Reproduce the listing word for word. Skip any image.

>>>

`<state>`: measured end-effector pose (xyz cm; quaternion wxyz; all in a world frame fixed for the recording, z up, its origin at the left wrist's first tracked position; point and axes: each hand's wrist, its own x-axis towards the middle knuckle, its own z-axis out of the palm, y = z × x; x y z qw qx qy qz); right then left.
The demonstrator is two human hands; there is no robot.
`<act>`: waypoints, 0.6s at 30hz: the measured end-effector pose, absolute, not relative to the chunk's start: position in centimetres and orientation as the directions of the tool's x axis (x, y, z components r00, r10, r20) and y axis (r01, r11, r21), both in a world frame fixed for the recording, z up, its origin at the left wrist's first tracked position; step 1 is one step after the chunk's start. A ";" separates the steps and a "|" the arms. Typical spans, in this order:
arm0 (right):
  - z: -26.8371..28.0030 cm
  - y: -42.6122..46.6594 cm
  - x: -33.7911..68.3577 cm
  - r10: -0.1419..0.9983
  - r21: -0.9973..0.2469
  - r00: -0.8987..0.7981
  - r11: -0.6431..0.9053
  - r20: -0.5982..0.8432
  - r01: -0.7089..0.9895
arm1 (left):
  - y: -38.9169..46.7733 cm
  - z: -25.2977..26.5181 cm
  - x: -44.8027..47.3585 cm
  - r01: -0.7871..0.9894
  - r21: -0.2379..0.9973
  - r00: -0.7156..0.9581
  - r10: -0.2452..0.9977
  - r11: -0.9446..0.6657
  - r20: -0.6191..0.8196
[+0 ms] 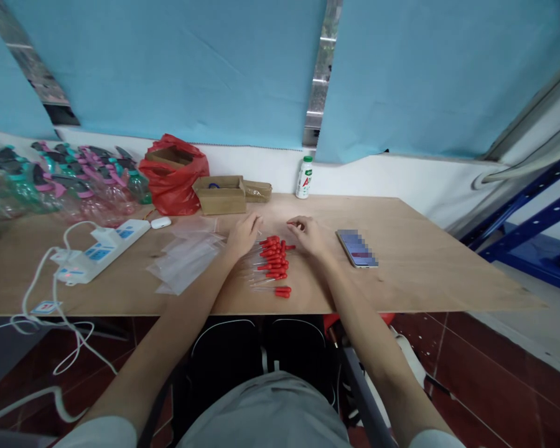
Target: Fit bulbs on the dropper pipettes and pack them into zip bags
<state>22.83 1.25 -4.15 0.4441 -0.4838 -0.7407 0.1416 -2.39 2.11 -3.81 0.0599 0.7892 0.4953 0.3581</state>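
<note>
Several glass droppers with red rubber bulbs (pixel 273 261) lie in a pile on the table, their clear tubes pointing left. Just beyond the pile's left side is my left hand (pixel 244 236), fingers closed in a pinch; a thin pale bit shows by the fingertips, too small to name. My right hand (pixel 308 235) is to the pile's right, thumb and forefinger closed on a small red piece that looks like a dropper bulb. Beside my left forearm lie clear plastic bags (pixel 182 261), partly overlapping.
A power strip (pixel 102 252) with white cables and a white earbud case (pixel 161 223) are at left. Spray bottles (pixel 74 180), a red bag (pixel 175 180), a cardboard box (pixel 220 198) and a white bottle (pixel 304 177) line the back. A phone (pixel 357 249) lies at right.
</note>
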 end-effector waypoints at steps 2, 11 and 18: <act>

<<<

# ANSWER TO THIS EXERCISE
`<state>`: measured end-effector pose (xyz cm; quaternion wxyz; all in a world frame fixed for the recording, z up, its origin at the left wrist's first tracked position; point and axes: each hand's wrist, its own x-axis towards the middle knuckle, its own z-axis out of the palm, y = z × x; x y z qw qx qy qz); right then left.
The demonstrator is two human hands; there is no robot.
`<act>`: waypoints, 0.6s at 30hz: the measured end-effector pose, absolute, not relative to the chunk's start: position in centimetres and orientation as the directions of the tool's x axis (x, y, z components r00, r10, r20) and y axis (r01, r11, r21), both in a world frame fixed for the recording, z up, its origin at the left wrist's first tracked position; step 1 is one step after the chunk's start. A ";" separates the steps and a "|" the arms. Typical spans, in this order:
arm0 (right):
  - z: -26.8371..28.0030 cm
  - y: -42.6122..46.6594 cm
  - x: -33.7911..68.3577 cm
  - r10: -0.1419..0.9983
  - r21: -0.9973..0.2469
  - r00: -0.8987..0.7981
  - r11: -0.6431..0.9053
  - r20: -0.5982..0.8432
  - r01: -0.7089..0.9895
arm1 (left):
  - y: -38.9169..46.7733 cm
  - z: -25.2977..26.5181 cm
  - x: -44.8027..47.3585 cm
  - r01: -0.7871..0.9894
  - r21: -0.2379..0.9973
  - r00: -0.7156..0.9581
  - r10: -0.2452..0.9977
  - r11: -0.9446..0.6657
  - r20: -0.6191..0.8196
[+0 ms] 
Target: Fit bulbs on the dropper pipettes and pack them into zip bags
<state>22.83 1.25 -4.15 0.4441 -0.4838 -0.7407 0.1416 -2.39 2.11 -3.81 0.0599 0.7892 0.4953 0.3581</state>
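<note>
Several glass droppers with red rubber bulbs (pixel 273 261) lie in a pile on the table, their clear tubes pointing left. Just beyond the pile's left side is my left hand (pixel 244 236), fingers closed in a pinch; a thin pale bit shows by the fingertips, too small to name. My right hand (pixel 308 235) is to the pile's right, thumb and forefinger closed on a small red piece that looks like a dropper bulb. Beside my left forearm lie clear plastic bags (pixel 182 261), partly overlapping.
A power strip (pixel 102 252) with white cables and a white earbud case (pixel 161 223) are at left. Spray bottles (pixel 74 180), a red bag (pixel 175 180), a cardboard box (pixel 220 198) and a white bottle (pixel 304 177) line the back. A phone (pixel 357 249) lies at right.
</note>
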 end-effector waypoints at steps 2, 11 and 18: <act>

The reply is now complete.